3.     Know the origin and production methods of the foods you eat.

a.     Being well-informed means we are more aware, which impacts producers and suppliers.

b.     In turn, informed, sustainable choices can be made.

4.     Choose fish from sustainable fisheries and avoid fish from overfishing practices (see seachoice.org).

5.     Consume organic foods or foods from responsible farming practices (CSA organic baskets, small local producers).

a.     A certified-organic product has different production techniques from those of a regular product; they are more respectful of our health and of the environment. For example, they don’t use synthetic inputs (pesticides and fertilizers) or genetically modified seeds.

6.     Reduce packaging (shop at zero-waste grocery stores, in bulk).

a.     Packaging is waste, and therefore it is eventually thrown out, recycled or composted. Each step of its life cycle is a waste of resources.

7.     Choose locally produced foods to reduce transportation, a major source of pollution.

a.     Local seasonal products use less energy, as they are often found naturally in our environment and they travel smaller distances to our table.

8.     Find out what the true costs of your food are, to make sure you are paying a fair price.

a.     Assess the taste, safety, nutritional value, social risks, environmental risks (as regards labour), production equipment, and waste management.
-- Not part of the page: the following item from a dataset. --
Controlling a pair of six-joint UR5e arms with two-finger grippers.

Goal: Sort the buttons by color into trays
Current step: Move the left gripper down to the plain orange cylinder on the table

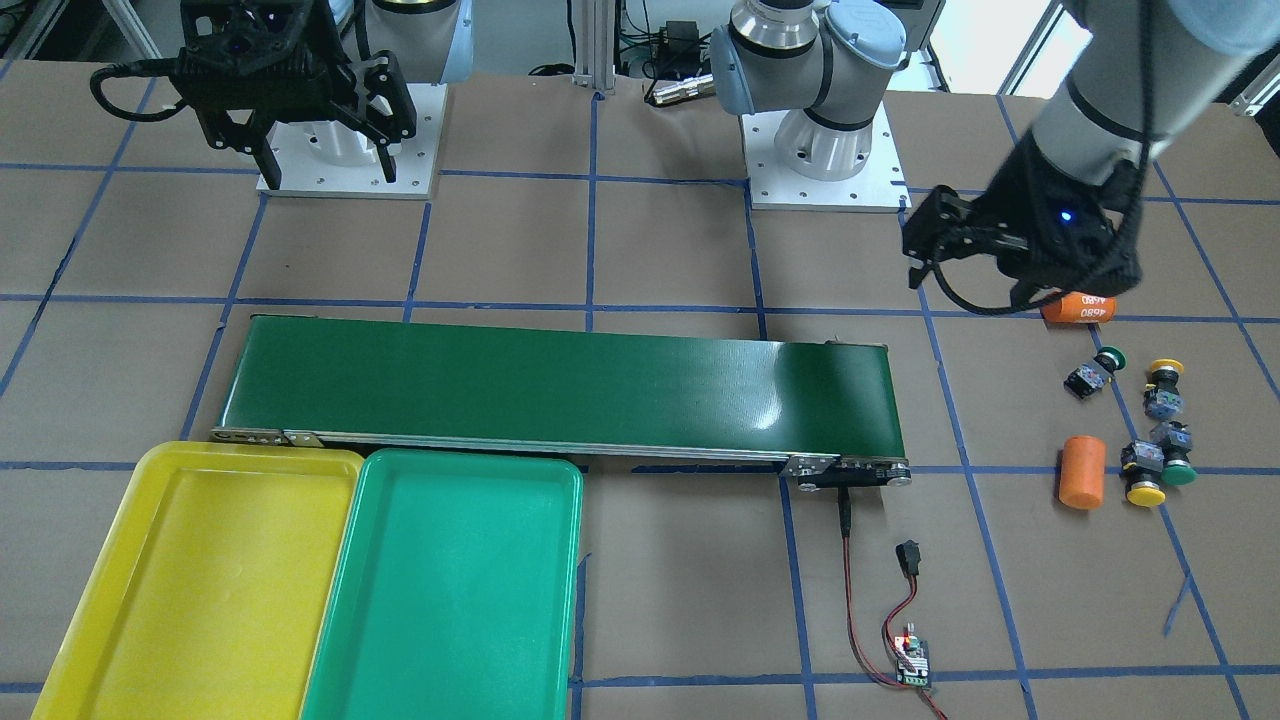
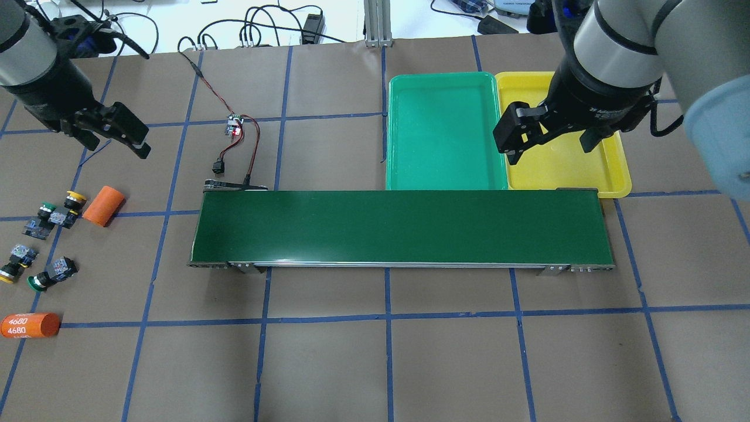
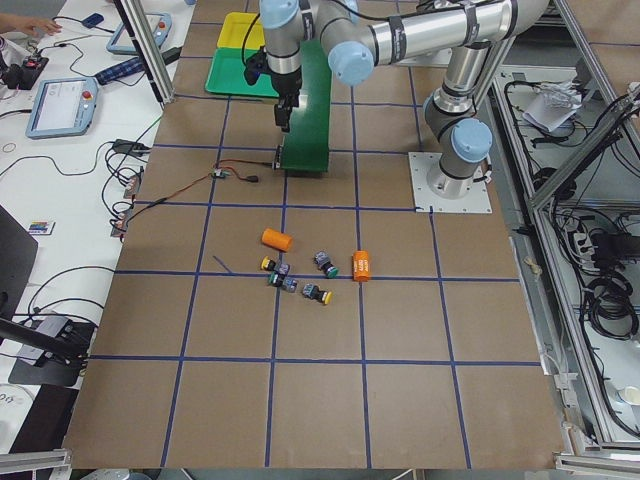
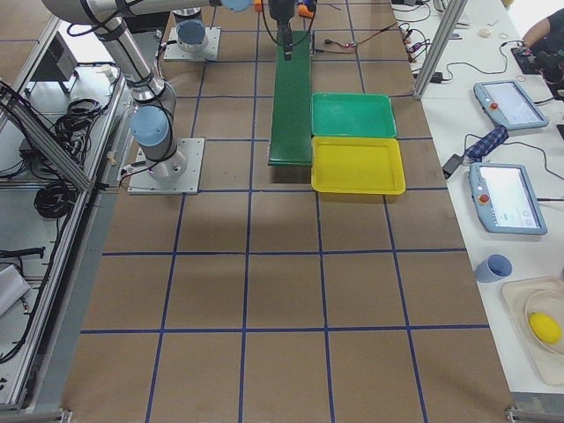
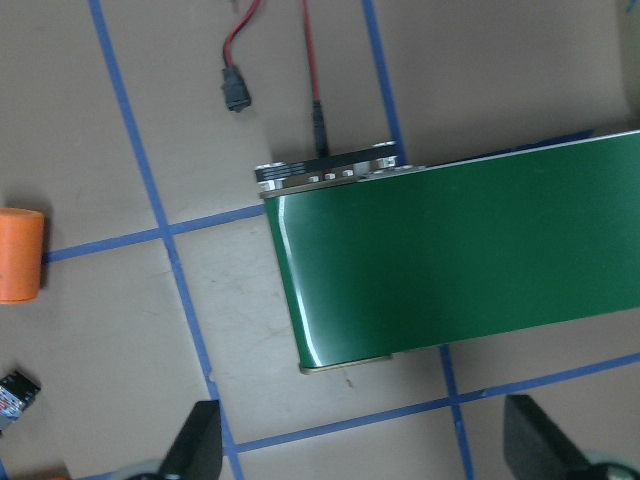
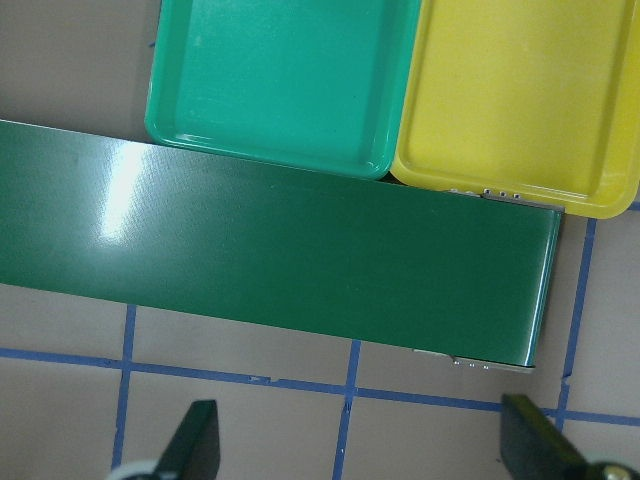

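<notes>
Four buttons lie on the brown paper at the table's left end. One yellow-capped button (image 2: 73, 200) and one green-capped button (image 2: 45, 209) are close together. Nearer the robot lie another yellow button (image 2: 10, 271) and another green button (image 2: 41, 281). The open, empty left gripper (image 2: 114, 140) hangs over the paper beyond the group, away from them. The green tray (image 2: 445, 132) and the yellow tray (image 2: 562, 170) sit side by side behind the belt's right half, both bare. My right gripper (image 2: 548, 146) hovers open and empty over their shared edge.
A long dark green conveyor belt (image 2: 398, 228) spans the table's middle. Two orange cylinders (image 2: 104, 205) (image 2: 29, 325) lie among the buttons. A small controller board (image 2: 235, 126) with red and black wires sits beyond the belt's left end.
</notes>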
The Nourish Innovators are already contributing to the creation of this new food system:

  • The CIUSSS Centre-Sud-de-l’île-de-Montréal, in Quebec, participates by increasing the share of plant products on its menu, by choosing fish species that are not endangered, by considering the source when choosing ingredients, by adjusting the choices on residents’ trays to their actual consumption, while maintaining both quality and quantity.
  • The CHU Sainte Justine has switched to room service, which greatly reduced the waste of tray returns and the production of meals for patients, as everything is now made to portion size. Before, the hospital threw away 25% of every tray (which went uneaten), and that number is now down to 6.1%. That is an impressive decrease.
  • For several years now, the CIUSSS du Saguenay Lac-Saint-Jean has partnered with a local company to process its vegetables. By doing so, it encourages the local economy and curbs its environmental impact by reducing transportation.
  • Meanwhile, the CHU de Québec-Université Laval (CHU) has implemented a number of strategies to achieve sustainable development and to comply with the health ministry’s framework, which requires the sustainable development principles be integrated into food service operations. For instance, by planning and computerizing production work plans, the CHU cuts down waste at its origin. Of course, surplus does happen occasionally, and it is then passed on to a local community organization, free of charge. Changes have also been made to the procurement processes, particularly by introducing more stringent food quality and source standards. For example, the CHU sources its berries locally, thanks to a partnership with the a South Shore farmers’ association, which supplies the CHU with over 660 kg of raspberries, 420 kg of blueberries, and 245 kg of strawberries during the growing season.
  • The CHU has also made available organic vegetable baskets to their employees during the summer season. From July to October, local farms make a weekly delivery of over 100 vegetable baskets to several pick-up locations inside the CHU. By buying local organic products, CHU employees support local organic agriculture development, help create jobs, and protect the environment–– a choice that makes all the difference!

Our land and our oceans can no longer meet our nourishment needs. It’s up to us to eat well, if we want to keep enjoying what they have to offer us! Buying local is a good idea, but imagine what tomorrow could be like if we also focused on the health of our farmers and asked them to use low-impact sanitary products, not only for their own health and the health of their customers, but also for the quality of the soil and the water we consume.